= Fructus (Roman law) =

Fructus (Latin for "fruits") is a legal term used in Roman law to describe goods naturally created by other property. In the most traditional understanding, this encompasses literal fruit of various plants, but also goods taken from animals such as milk or wool. There is some debate whether profits arising from other legal actions, such as loan interest, can be considered fructus – ancient jurisprudents usually strayed from such interpretations, but did argue to treat such profits in analogical ways.

== Right to fructus ==
In ancient Rome, right to collect fructus was considered an integral right of the owner. Ancient jurisprudents often commented on the right to fructus in various situations. It was generally agreed on that until separation from its core object, fructus remained a part of that object; upon disconnection, they became property of the owner under normal conditions. There existed various exceptions to that general rule:
- A person possessing the object in good faith may be entitled to all fructus collected during their time possessing the property, as a form of reward for "cultivation and care" (pro cultura et cura).
- As part of ususfructus (see below).
- As part of an emphyteusis agreement.
- A detentor might be entitled to fructus if the relevant contract stipulates it.

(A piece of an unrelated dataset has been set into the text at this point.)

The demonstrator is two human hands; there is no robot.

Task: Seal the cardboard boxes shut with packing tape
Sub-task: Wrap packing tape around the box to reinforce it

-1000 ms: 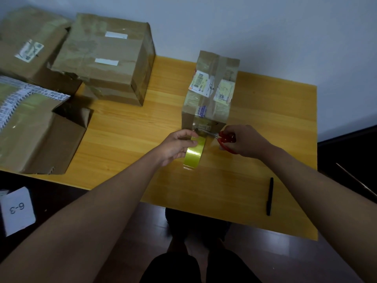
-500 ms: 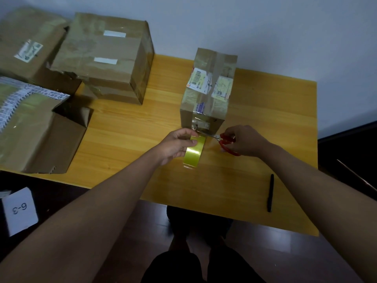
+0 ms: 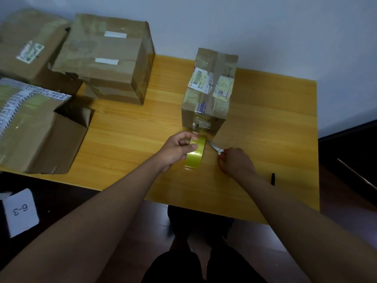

The exact moment in time in which the ownership of fructus is ascertained differs in certain circumstances. The core object's owner, good faith possessor or emphyteuta all take ownership of fructus in the moment they disconnect from the core object (separatio), while detentors and persons benefiting from ususfructus take ownership in the moment they collect the fructus (perceptio). This becomes important when considering, for example, questions of inheritance.

== Ususfructus ==
Ususfructus is a type of Roman servitude wherein a person is granted the right to use another's property and to collect fructus from another's property. This was a very powerful servitude to give, as in most cases it left the owner only with bare ownership (nuda proprietas) of said property, therefore ususfructus was unable to be inherited or otherwise transferred to another person – it expired with the death of the user or at the time stipulated in the contract. Importantly, such users may not impact or destroy the substance of the property in the course of their use and collection – a stipulation, cautio usufructuaria, was created for the purpose of preventing such abuses.